WHAT YOU SHOULD DO
To complete this task, print all the data below exactly but leave out the images.

PROVIDED MATERIAL
* * * * * * *
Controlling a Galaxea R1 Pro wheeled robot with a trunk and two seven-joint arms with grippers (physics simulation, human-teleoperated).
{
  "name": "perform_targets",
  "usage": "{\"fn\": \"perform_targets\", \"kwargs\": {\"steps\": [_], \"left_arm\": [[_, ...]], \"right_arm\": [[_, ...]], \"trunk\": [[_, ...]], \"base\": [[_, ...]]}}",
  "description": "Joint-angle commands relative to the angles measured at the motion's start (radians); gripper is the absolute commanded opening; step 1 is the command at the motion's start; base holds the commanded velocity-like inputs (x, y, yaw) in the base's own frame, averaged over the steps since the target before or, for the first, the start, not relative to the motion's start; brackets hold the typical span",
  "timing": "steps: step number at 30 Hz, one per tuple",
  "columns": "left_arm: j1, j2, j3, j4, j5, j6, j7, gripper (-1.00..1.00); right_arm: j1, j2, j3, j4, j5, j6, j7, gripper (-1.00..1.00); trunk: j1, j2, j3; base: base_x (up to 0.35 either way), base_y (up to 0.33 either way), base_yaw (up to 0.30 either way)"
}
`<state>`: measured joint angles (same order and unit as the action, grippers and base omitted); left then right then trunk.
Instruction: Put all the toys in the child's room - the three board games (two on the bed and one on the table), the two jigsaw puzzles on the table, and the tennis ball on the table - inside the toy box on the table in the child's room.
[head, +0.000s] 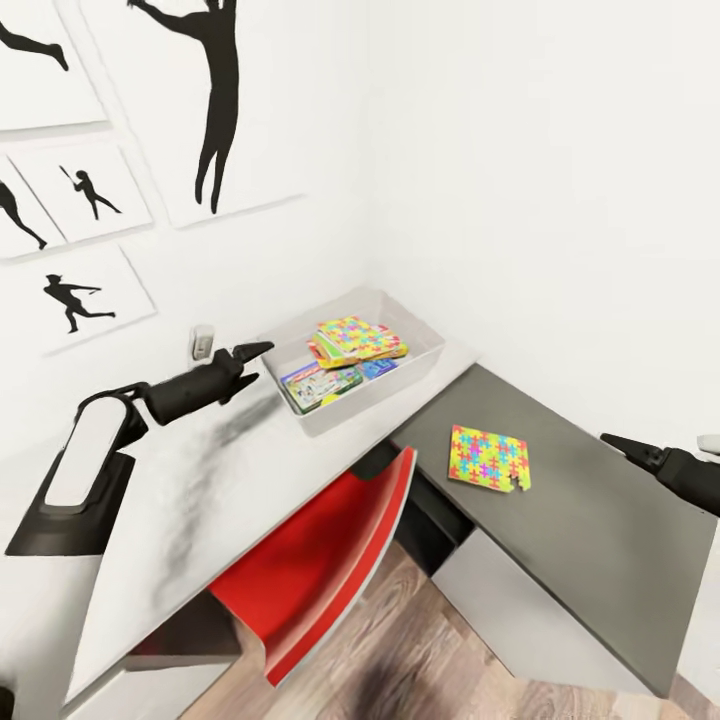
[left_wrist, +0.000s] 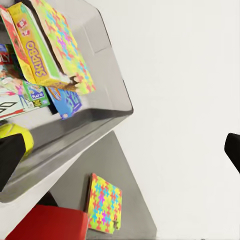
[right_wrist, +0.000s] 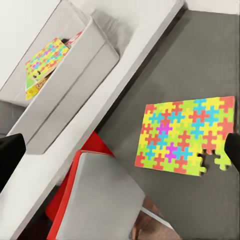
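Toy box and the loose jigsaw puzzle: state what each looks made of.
Toy box: likely matte grey plastic, thin smooth sloping walls, no grain.
Jigsaw puzzle on the table's dark wing: probably printed card or foam, a thin flat sheet of bright interlocking pieces, one corner piece loose. The render leaves it open.

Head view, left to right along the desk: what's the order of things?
Black left gripper → light grey toy box holding printed game boxes with a multicoloured jigsaw puzzle square on top → second multicoloured jigsaw puzzle lying flat on the dark grey desk wing → black right gripper.
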<state>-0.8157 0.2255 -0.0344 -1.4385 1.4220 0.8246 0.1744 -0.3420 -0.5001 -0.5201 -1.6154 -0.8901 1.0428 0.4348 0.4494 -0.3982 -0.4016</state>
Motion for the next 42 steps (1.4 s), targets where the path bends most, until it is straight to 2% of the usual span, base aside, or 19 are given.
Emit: {"fn": "perform_targets", "kwargs": {"steps": [1,4,5,8,11,20,30,42], "left_arm": [[-0.019,-0.001,-0.017,0.012,0.011,0.003,0.023,1.00],[-0.059,-0.012,-0.063,0.045,0.011,0.005,0.050,1.00],[-0.059,-0.012,-0.063,0.045,0.011,0.005,0.050,1.00],[-0.080,-0.028,-0.097,0.064,0.007,0.005,0.067,1.00],[-0.090,-0.044,-0.117,0.075,0.004,0.006,0.077,1.00],[-0.099,-0.061,-0.134,0.089,0.000,0.006,0.084,1.00],[-0.106,-0.063,-0.137,0.093,-0.003,0.007,0.086,1.00],[-0.125,-0.060,-0.148,0.089,-0.067,0.016,0.082,1.00]], "right_arm": [[-0.001,0.000,-0.001,0.000,0.010,0.004,0.010,1.00],[-0.001,0.000,-0.001,0.000,0.010,0.004,0.010,1.00],[-0.001,0.000,-0.001,0.000,0.010,0.004,0.010,1.00],[0.000,0.000,-0.001,0.000,0.010,0.004,0.010,1.00],[0.000,0.000,-0.001,0.000,0.010,0.004,0.010,1.00],[0.000,0.000,-0.001,0.000,0.010,0.004,0.010,1.00],[0.000,0.001,0.000,0.000,0.010,0.004,0.010,1.00],[0.000,0.001,0.000,0.000,0.010,0.004,0.010,1.00]], "trunk": [[0.001,-0.002,-0.001],[0.001,-0.002,0.003],[0.001,-0.002,0.004],[0.001,-0.002,0.007],[0.001,-0.002,0.010],[0.001,-0.002,0.019],[0.001,-0.002,0.030],[0.001,-0.002,0.043]], "base": [[0.000,0.000,-0.241],[0.000,0.000,-0.240],[0.000,0.000,-0.240],[0.000,0.000,-0.240],[0.000,0.000,-0.240],[0.000,0.000,-0.239],[0.000,0.000,-0.238],[0.000,0.000,-0.238]]}}
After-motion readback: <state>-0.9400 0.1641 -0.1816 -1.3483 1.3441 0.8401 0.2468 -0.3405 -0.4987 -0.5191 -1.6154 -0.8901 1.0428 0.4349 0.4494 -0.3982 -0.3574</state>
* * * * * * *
FINISHED EXERCISE
Controlling a Galaxea R1 Pro wheeled robot with a trunk and two seven-joint arms with grippers (physics simulation, human-teleoperated).
{
  "name": "perform_targets",
  "usage": "{\"fn\": \"perform_targets\", \"kwargs\": {\"steps\": [_], \"left_arm\": [[_, ...]], \"right_arm\": [[_, ...]], \"trunk\": [[_, ...]], \"base\": [[_, ...]]}}",
  "description": "Joint-angle commands relative to the angles measured at the motion's start (radians); gripper is the absolute commanded opening; step 1 is the command at the motion's start; base holds the commanded velocity-like inputs (x, y, yaw) in the base's own frame, averaged over the steps since the target before or, for the first, the start, not relative to the motion's start; brackets hold the typical span",
  "timing": "steps: step number at 30 Hz, one per tuple",
  "columns": "left_arm: j1, j2, j3, j4, j5, j6, j7, gripper (-1.00..1.00); right_arm: j1, j2, j3, j4, j5, j6, j7, gripper (-1.00..1.00); trunk: j1, j2, j3; base: base_x (up to 0.35 either way), base_y (up to 0.33 either way), base_yaw (up to 0.30 either way)"
}
`<state>`: measured joint angles (same order and unit as the action, grippers and base omitted); left then right then trunk.
Instruction: Put all the toys in the child's room - the three board games (two on the bed and one on the table), the two jigsaw puzzles on the table, and the tennis ball on the table - inside the toy box on the table in the child's room.
[head, +0.000s] 
[left_wrist, +0.000s] 
[right_wrist, +0.000s] 
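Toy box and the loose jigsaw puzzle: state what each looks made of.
Toy box: likely matte grey plastic, thin smooth sloping walls, no grain.
Jigsaw puzzle on the table's dark wing: probably printed card or foam, a thin flat sheet of bright interlocking pieces, one corner piece loose. The render leaves it open.

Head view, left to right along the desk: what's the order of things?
Black left gripper → light grey toy box holding printed game boxes with a multicoloured jigsaw puzzle square on top → second multicoloured jigsaw puzzle lying flat on the dark grey desk wing → black right gripper.
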<state>-0.8157 0.2255 -0.0344 -1.4385 1.4220 0.8246 0.1744 -0.3420 -0.5001 -0.5201 -1.6154 -0.8901 1.0428 0.4348 0.4494 -0.3982 -0.4016</state>
Motion for the next 42 steps (1.4 s), targets where the path bends most, until it is straight to 2% of the usual span, base aside, or 19 are given.
Emit: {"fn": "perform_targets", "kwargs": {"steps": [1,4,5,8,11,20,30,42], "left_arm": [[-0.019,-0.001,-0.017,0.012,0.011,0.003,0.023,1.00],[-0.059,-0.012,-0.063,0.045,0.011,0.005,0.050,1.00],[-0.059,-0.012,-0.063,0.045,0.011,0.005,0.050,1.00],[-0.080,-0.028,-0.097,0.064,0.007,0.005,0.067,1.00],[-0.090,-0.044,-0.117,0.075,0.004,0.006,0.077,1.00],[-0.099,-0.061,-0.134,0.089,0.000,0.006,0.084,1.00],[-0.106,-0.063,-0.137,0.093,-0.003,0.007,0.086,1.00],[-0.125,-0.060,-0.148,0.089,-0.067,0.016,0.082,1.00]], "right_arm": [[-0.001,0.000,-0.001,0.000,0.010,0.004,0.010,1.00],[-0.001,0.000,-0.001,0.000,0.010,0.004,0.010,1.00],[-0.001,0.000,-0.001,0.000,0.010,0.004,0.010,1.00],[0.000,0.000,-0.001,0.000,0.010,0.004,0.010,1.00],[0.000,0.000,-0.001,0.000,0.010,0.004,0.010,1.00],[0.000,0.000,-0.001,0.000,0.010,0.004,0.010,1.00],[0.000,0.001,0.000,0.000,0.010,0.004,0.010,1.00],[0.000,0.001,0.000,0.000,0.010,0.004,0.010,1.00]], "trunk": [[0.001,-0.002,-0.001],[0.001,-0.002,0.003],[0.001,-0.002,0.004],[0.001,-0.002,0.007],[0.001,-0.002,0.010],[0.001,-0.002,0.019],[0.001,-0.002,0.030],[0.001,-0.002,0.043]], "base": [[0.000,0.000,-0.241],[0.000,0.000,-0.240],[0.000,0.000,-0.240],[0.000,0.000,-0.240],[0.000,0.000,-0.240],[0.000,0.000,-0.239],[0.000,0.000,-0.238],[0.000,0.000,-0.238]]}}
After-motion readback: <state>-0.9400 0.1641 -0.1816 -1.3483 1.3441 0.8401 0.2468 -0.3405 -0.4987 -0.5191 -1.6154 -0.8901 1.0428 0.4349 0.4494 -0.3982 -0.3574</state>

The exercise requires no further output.